Now, Pedro said that he accounted for the employees; but, he did not promise that he counted the total increase in the world energy budget due to the employees being paid at all.  The energy invested term should be increased not only by the entire energy budgets of the employees but also by the increase in the energy budgets of everyone who receives any of that money when it is spent.  There are multiplication factors to aid the analyst in doing this. 
  
Indeed, the list items are of different types.  If the project is never built because funds of one type or another are not available, we can treat the item either as a hypothetical energy investment expense or a barrier.  It is not fair to charge different rents for necessary plots of ground to different instances of the same technology; therefore, land should be given a separate account and charged at the rate of insolation or wind area number or merely counted toward Maximum Renewables as I did in http://dematerialism.net/CwC.html . 

Private profit is an energy expense.   The analyst must compute the difference in the world energy budget as he did for wages.   If sustainability is under investigation, the energy costs of pollution must be reckoned as in the post of December 8th, 2012.  Otherwise, the best one can do is to determine feasibility. 

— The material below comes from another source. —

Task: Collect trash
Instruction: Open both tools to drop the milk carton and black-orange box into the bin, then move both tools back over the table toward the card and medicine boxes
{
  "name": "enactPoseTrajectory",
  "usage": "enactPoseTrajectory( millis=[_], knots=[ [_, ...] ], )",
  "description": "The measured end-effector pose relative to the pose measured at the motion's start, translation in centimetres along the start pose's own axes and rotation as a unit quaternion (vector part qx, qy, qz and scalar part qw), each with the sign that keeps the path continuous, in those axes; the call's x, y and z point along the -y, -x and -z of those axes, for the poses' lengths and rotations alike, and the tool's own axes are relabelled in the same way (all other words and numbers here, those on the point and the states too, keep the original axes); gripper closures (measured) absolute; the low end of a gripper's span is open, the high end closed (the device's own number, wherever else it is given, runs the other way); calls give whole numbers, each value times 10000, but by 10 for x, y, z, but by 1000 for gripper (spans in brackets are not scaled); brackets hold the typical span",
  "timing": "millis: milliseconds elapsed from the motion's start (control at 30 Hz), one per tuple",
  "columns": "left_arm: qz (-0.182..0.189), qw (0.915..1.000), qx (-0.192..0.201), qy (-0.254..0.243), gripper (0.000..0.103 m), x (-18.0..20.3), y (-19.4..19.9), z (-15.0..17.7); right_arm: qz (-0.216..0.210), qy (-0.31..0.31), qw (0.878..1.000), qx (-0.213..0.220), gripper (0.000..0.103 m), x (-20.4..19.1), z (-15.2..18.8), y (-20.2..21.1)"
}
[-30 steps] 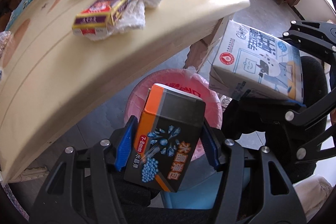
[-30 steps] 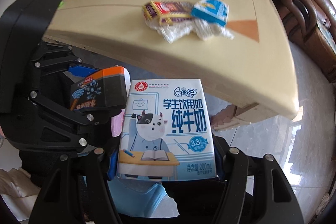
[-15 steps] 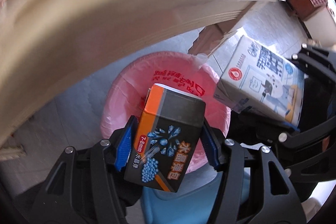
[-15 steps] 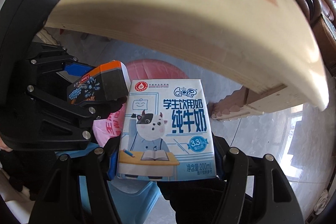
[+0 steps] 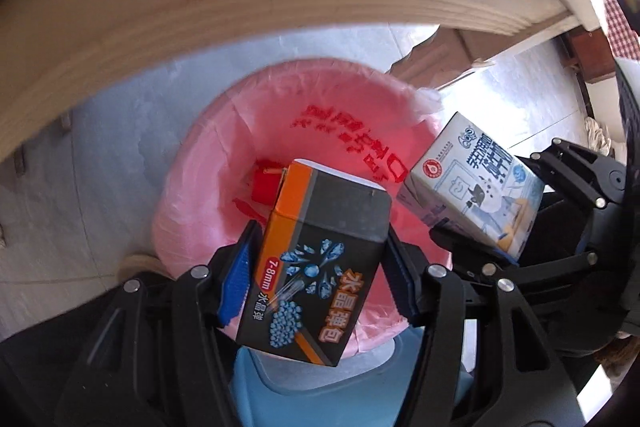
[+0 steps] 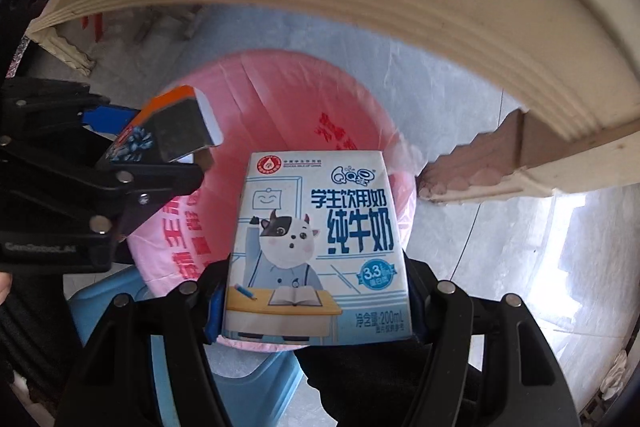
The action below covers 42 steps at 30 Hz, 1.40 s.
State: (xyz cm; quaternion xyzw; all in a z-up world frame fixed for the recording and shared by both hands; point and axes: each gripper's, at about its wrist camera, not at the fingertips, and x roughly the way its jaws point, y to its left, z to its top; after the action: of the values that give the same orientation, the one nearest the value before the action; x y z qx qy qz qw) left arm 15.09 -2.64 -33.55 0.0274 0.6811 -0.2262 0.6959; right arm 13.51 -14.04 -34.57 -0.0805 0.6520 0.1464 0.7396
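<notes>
Left wrist view, centre: left gripper (image 5: 318,279) clamps box (image 5: 320,263), right gripper (image 6: 316,301) clamps carton (image 6: 320,247), both over bin (image 5: 224,131); next, open jaws to drop.

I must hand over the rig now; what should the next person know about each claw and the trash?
Left claw: shut on the black and orange box, held above the pink-lined trash bin.
Right claw: shut on the milk carton, also over the bin, beside the box.
Already in the bin: a small red item.
Done: both pieces carried to the bin, which stands on the floor below the table edge.
Left: release both. The tabletop is out of view, so check it for more trash.
</notes>
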Motion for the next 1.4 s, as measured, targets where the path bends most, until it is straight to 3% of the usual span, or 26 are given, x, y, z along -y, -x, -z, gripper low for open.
enactPoseTrajectory(
  millis=[267,600,733,833,1133,1400],
  knots=[
    [-73,9990,-404,198,45,-14,-42,-8,-54,-25,9994,-338,38,2,-3,-37],
    [59,9962,-657,564,45,-30,-61,-11,-67,-81,9994,-330,37,0,-1,-40],
    [34,9945,-842,616,32,-32,-65,-14,-10,-78,9994,-344,29,0,1,-43],
    [-107,9947,-860,556,25,-31,-64,-13,-48,-113,9994,-335,26,1,0,-43],
    [-530,9948,-798,332,24,-26,-57,-9,-18,-36,9993,-370,26,-3,1,-40],
    [-1223,9914,-446,-103,24,-12,-7,12,-186,-240,9993,-237,26,-2,13,-7]
  ],
)
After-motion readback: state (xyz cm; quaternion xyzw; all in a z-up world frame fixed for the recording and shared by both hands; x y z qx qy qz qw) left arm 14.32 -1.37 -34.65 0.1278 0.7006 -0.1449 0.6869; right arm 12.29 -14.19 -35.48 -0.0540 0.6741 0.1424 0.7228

In any and every case, Gail’s conclusion is probably still correct, namely, that ERoEI is less than 1.0 and more research in energy technology must be supported.  This represents an energy burden that must be borne by the entire energy sector.


 Gail Tverberg’s List 

 Primary problems

 1.   Funds are not available to pay for fossil-fuel subsidies for renewable energy projects.
 2.   Wages consistent with financial solvency and private profit are too low.
 3.   Energy production companies, especially heavily front-loaded renewable energy production such as photovoltaic solar energy installations, need to borrow money that the credit system can no longer supply.
 4.   There are insufficient financial returns to pay taxes desperately needed by governments.

 Secondary problems 

1.  Private profit from energy production is seen as inadequate by corporations.2.  Rent cannot be paid for land used in energy production. This cost might be highest in bio-fuel operations, but it belongs to every process that harvests sunlight in real time.
3.  Insufficient funds are available to prevent pollution and mitigate its effects.  These costs are never paid unless mandated by law - if then.
4.  Energy production companies do not pay to prevent mineral depletion and degradation of soil or even try to nor do they pay fines for failure.
5.  Energy producers do not account for limitations in so-called free energy.  For example, there ought to be a cost premium charged to the process for using limited coastal or off-shore wind power sites.

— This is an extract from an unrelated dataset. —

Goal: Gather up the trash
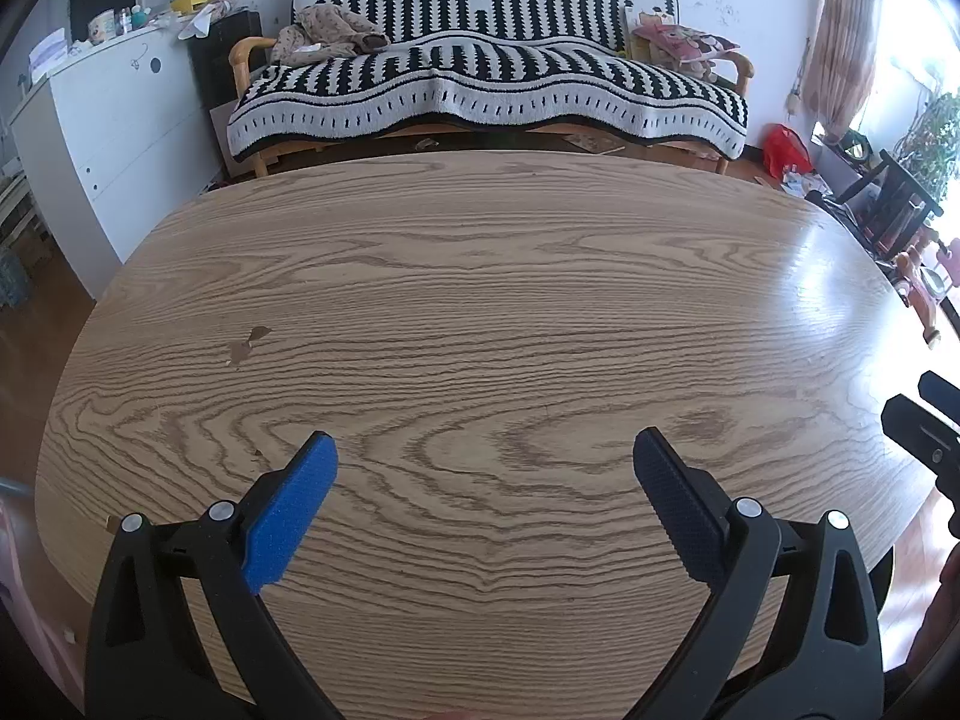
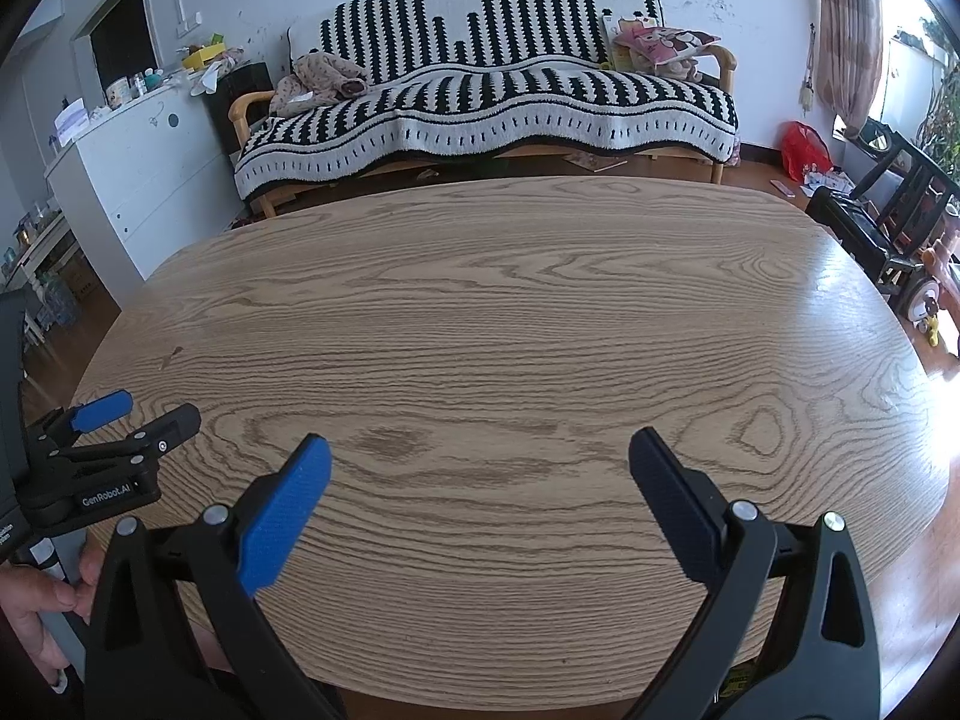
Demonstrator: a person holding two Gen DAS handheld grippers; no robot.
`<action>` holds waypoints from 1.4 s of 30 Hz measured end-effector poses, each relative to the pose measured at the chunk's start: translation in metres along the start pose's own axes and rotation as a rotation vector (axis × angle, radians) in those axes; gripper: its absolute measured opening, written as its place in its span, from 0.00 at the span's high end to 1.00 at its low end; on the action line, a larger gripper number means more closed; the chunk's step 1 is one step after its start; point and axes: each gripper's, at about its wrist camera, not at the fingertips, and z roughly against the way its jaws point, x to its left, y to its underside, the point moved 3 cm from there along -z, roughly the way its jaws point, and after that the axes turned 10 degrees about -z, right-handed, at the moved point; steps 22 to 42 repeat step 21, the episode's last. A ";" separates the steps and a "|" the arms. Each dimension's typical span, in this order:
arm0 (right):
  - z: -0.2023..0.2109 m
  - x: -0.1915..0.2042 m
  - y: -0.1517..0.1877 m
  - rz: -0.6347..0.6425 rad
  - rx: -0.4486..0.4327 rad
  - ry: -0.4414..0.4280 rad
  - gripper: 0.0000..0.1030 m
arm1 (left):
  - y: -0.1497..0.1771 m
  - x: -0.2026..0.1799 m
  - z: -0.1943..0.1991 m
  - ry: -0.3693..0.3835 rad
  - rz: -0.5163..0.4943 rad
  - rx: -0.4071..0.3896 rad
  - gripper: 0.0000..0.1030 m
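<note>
You are holding the left gripper and right gripper with jaws spread wide, grasping nothing. Both are hovering over the oval oak-grain wooden table. No trash is showing ahead of either tool.

Left gripper and right gripper both hover over the near edge of the table, jaws spread wide, empty. A hand grips the left handle.
</note>
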 end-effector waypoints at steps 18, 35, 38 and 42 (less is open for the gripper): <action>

Gail Tverberg, the actuary, in the article posted by Jay
Hanson, wrote, "Commenters frequently remark that such-and-such an energy source has an
Energy Return on Energy Invested <http://en.wikipedia
<http://en.wikipedia.org/wiki/Energy_returned_on_energy_invested>
.org/wiki/Energy_returned_on_energy_invested> (EROI) ratio of greater than
5:1, so must be a helpful addition to our current energy supply. My finding
that the overall energy return is already too low seems to run counter to
this belief. In this post, I will try to explain why this difference occurs.
Part of the difference is that I am looking at what our current economy
requires, not some theoretical low-level economy. Also, I don't think that
it is really feasible to create a new economic system, based on lower EROI
resources, because today's renewables are fossil-fuel based, and initially
tend to add to fossil fuel use."

It is true that alternative energy installations that employ photovoltaic
cells, for example, incur heavy energy investment expense before any energy
at all is returned. In a US-type market economy, the fossil-fuel debt that
must be incurred early in the life cycle of such an installation might never
be repaid. That is because, in a market economy, significant energy
investment expense is required just to operate the market [1]. This expense
is never recorded in conventional approaches to ERoEI analysis such as
Charlie Hall's methodology which has received widespread attention.
Moreover, the energy costs of private profit, borrowing money, paying taxes,
paying adequate wages to employees and other economic actors who make
part-time contributions to producing energy such as the energy employee's
health-care providers, auto mechanics, tax accountants, and other indirect
energy expenses at all levels, including, for instance, the appropriate
pro-rata share of the energy executive's insurance company's actuary, are
not counted. Thus, Gail - or anyone else - has no idea if EROI = 5 is
adequate or not.

In ERoEI* (pronounced "E R o E I star") as described at
http://dematerialism.net/eroeistar.htm and on my blog at
http://eroei.blogspot.com/ all of these and every other facet of energy
technology that influences sustainability and whether or not the technology
will actually be employed is considered; so, when the analysis is complete,
the analyst knows that an ERoEI* greater than 1.0 is adequate with as much
certainty as went into the collection of his raw data.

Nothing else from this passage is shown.